• Exercise brief
Reproduce the whole listing below exactly.

• Records shown
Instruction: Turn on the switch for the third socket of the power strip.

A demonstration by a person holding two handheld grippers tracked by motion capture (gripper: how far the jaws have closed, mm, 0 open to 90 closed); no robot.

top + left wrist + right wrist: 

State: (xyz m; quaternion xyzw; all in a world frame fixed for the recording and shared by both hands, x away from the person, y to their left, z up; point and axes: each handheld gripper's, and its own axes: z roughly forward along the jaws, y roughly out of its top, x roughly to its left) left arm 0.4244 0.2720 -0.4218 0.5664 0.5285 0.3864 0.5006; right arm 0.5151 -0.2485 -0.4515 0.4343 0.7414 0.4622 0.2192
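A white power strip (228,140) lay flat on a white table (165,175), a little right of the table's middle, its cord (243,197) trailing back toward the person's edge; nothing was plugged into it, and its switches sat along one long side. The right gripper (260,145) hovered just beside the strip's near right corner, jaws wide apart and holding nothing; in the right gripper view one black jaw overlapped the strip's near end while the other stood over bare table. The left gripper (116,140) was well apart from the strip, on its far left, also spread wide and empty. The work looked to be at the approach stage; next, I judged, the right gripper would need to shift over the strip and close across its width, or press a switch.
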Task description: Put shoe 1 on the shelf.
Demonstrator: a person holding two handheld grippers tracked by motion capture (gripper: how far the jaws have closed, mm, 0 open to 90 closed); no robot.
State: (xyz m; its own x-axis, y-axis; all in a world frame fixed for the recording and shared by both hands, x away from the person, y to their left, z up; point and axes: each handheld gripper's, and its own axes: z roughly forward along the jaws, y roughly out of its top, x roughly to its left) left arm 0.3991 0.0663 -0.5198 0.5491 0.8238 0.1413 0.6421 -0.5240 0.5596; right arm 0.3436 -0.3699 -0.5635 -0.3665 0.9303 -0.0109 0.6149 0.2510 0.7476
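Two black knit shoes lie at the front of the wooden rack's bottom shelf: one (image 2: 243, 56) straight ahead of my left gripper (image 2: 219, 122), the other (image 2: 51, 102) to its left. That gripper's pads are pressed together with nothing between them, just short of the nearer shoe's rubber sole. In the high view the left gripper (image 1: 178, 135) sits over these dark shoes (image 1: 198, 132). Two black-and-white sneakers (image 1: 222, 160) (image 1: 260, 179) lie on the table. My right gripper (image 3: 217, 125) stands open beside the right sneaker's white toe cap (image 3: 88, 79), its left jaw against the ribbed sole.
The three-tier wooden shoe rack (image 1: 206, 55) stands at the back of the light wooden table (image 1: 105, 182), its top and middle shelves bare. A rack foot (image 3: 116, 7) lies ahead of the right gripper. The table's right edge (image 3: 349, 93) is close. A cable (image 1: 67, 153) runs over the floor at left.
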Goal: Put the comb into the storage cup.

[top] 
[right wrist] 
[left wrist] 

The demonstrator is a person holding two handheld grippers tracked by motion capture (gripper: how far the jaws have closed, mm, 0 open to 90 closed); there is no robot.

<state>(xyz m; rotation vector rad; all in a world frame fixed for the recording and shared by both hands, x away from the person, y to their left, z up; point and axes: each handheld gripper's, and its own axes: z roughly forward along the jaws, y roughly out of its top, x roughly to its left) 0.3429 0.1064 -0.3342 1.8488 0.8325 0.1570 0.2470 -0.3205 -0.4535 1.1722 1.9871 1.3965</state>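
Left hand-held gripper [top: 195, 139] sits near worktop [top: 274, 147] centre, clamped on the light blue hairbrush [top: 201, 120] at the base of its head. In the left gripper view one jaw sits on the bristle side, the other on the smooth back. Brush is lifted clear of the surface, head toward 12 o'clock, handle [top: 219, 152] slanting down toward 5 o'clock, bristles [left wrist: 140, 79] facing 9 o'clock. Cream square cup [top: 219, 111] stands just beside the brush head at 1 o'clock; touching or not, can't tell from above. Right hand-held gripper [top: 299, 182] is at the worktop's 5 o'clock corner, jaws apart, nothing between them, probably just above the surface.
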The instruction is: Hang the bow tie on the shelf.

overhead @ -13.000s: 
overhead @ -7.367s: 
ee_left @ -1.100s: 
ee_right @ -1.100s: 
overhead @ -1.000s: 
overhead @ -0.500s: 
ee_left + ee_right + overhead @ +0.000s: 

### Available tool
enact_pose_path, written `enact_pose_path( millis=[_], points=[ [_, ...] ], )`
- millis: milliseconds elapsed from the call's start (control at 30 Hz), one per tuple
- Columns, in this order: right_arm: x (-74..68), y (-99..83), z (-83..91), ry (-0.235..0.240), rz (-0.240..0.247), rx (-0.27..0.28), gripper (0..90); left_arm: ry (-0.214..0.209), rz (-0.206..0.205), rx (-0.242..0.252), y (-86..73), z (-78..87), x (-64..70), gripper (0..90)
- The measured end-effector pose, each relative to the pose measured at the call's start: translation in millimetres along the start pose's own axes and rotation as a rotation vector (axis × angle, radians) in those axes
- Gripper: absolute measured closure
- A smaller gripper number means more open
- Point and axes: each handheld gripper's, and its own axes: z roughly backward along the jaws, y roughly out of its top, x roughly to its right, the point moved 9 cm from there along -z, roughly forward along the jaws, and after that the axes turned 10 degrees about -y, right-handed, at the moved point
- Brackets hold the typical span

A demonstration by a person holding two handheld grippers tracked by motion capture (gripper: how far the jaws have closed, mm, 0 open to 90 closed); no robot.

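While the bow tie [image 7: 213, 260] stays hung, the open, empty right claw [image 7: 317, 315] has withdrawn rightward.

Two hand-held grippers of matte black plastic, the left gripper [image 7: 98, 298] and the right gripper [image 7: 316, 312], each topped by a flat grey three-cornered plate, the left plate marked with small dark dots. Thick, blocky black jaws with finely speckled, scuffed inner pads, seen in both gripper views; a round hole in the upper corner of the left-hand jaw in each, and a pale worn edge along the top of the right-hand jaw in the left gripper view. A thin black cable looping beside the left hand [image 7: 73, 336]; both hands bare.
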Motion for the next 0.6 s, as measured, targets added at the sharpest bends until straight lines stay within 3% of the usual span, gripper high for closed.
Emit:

• Response
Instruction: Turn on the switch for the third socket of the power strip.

A demonstration by a person holding two handheld grippers tracked by motion capture (gripper: how far the jaws have closed, mm, 0 open to 90 closed); no robot.

top + left wrist + right wrist: 

State: (xyz m; quaternion xyzw; all in a world frame fixed for the recording and shared by both hands, x away from the person, y to their left, z up; point and axes: each handheld gripper's, and its own axes: z roughly forward along the jaws, y roughly out of its top, x roughly to its left) left arm 0.4244 0.2720 -0.4218 0.5664 0.5285 0.3864 0.5006; right arm 0.5151 -0.2485 -0.4515 0.4343 0.7414 0.4622 0.2192
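A white power strip (228,140) lay flat on a white table (165,175), a little right of the table's middle, its cord (243,197) trailing back toward the person's edge; nothing was plugged into it, and its switches sat along one long side. The right gripper (260,145) hovered just beside the strip's near right corner, jaws wide apart and holding nothing; in the right gripper view one black jaw overlapped the strip's near end while the other stood over bare table. The left gripper (116,140) was well apart from the strip, on its far left, also spread wide and empty. The work looked to be at the approach stage; next, I judged, the right gripper would need to shift over the strip and close across its width, or press a switch.
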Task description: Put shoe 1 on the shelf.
Demonstrator: a person holding two handheld grippers tracked by motion capture (gripper: how far the jaws have closed, mm, 0 open to 90 closed); no robot.
State: (xyz m; its own x-axis, y-axis; all in a world frame fixed for the recording and shared by both hands, x away from the person, y to their left, z up; point and axes: each handheld gripper's, and its own axes: z roughly forward along the jaws, y roughly out of its top, x roughly to its left) left arm 0.3991 0.0663 -0.5198 0.5491 0.8238 0.1413 0.6421 -0.5240 0.5596; right arm 0.3436 -0.3699 -0.5635 -0.3665 0.9303 -0.0109 0.6149 0.2510 0.7476
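Two black knit shoes lie at the front of the wooden rack's bottom shelf: one (image 2: 243, 56) straight ahead of my left gripper (image 2: 219, 122), the other (image 2: 51, 102) to its left. That gripper's pads are pressed together with nothing between them, just short of the nearer shoe's rubber sole. In the high view the left gripper (image 1: 178, 135) sits over these dark shoes (image 1: 198, 132). Two black-and-white sneakers (image 1: 222, 160) (image 1: 260, 179) lie on the table. My right gripper (image 3: 217, 125) stands open beside the right sneaker's white toe cap (image 3: 88, 79), its left jaw against the ribbed sole.
The three-tier wooden shoe rack (image 1: 206, 55) stands at the back of the light wooden table (image 1: 105, 182), its top and middle shelves bare. A rack foot (image 3: 116, 7) lies ahead of the right gripper. The table's right edge (image 3: 349, 93) is close. A cable (image 1: 67, 153) runs over the floor at left.
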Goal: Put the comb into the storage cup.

[top] 
[right wrist] 
[left wrist] 

The demonstrator is a person holding two handheld grippers tracked by motion capture (gripper: how far the jaws have closed, mm, 0 open to 90 closed); there is no robot.

<state>(xyz m; rotation vector rad; all in a world frame fixed for the recording and shared by both hands, x away from the person, y to their left, z up; point and axes: each handheld gripper's, and its own axes: z roughly forward along the jaws, y roughly out of its top, x roughly to its left) 0.3429 0.1064 -0.3342 1.8488 0.8325 0.1570 0.2470 -0.3205 -0.4535 1.1722 1.9871 1.3965</state>
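Left hand-held gripper [top: 195, 139] sits near worktop [top: 274, 147] centre, clamped on the light blue hairbrush [top: 201, 120] at the base of its head. In the left gripper view one jaw sits on the bristle side, the other on the smooth back. Brush is lifted clear of the surface, head toward 12 o'clock, handle [top: 219, 152] slanting down toward 5 o'clock, bristles [left wrist: 140, 79] facing 9 o'clock. Cream square cup [top: 219, 111] stands just beside the brush head at 1 o'clock; touching or not, can't tell from above. Right hand-held gripper [top: 299, 182] is at the worktop's 5 o'clock corner, jaws apart, nothing between them, probably just above the surface.
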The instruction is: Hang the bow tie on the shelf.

overhead @ -13.000s: 
overhead @ -7.367s: 
ee_left @ -1.100s: 
ee_right @ -1.100s: 
overhead @ -1.000s: 
overhead @ -0.500s: 
ee_left + ee_right + overhead @ +0.000s: 

### Available tool
enact_pose_path, written `enact_pose_path( millis=[_], points=[ [_, ...] ], )`
- millis: milliseconds elapsed from the call's start (control at 30 Hz), one per tuple
- Columns, in this order: right_arm: x (-74..68), y (-99..83), z (-83..91), ry (-0.235..0.240), rz (-0.240..0.247), rx (-0.27..0.28), gripper (0..90); left_arm: ry (-0.214..0.209), rz (-0.206..0.205), rx (-0.242..0.252), y (-86..73), z (-78..87), x (-64..70), gripper (0..90)
- The measured end-effector pose, each relative to the pose measured at the call's start: translation in millimetres along the start pose's own axes and rotation as a rotation vector (axis × angle, radians) in those axes
- Gripper: absolute measured closure
- A smaller gripper number means more open
- Point and axes: each handheld gripper's, and its own axes: z roughly backward along the jaws, y roughly out of its top, x roughly to its right, the point moved 9 cm from there along -z, roughly forward along the jaws, and after that the axes turned 10 degrees about -y, right-handed, at the moved point
- Brackets hold the typical span

A demonstration by a person holding two handheld grippers tracked by motion capture (gripper: how far the jaws have closed, mm, 0 open to 90 closed); no robot.

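While the bow tie [image 7: 213, 260] stays hung, the open, empty right claw [image 7: 317, 315] has withdrawn rightward.

Two hand-held grippers of matte black plastic, the left gripper [image 7: 98, 298] and the right gripper [image 7: 316, 312], each topped by a flat grey three-cornered plate, the left plate marked with small dark dots. Thick, blocky black jaws with finely speckled, scuffed inner pads, seen in both gripper views; a round hole in the upper corner of the left-hand jaw in each, and a pale worn edge along the top of the right-hand jaw in the left gripper view. A thin black cable looping beside the left hand [image 7: 73, 336]; both hands bare.
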Motion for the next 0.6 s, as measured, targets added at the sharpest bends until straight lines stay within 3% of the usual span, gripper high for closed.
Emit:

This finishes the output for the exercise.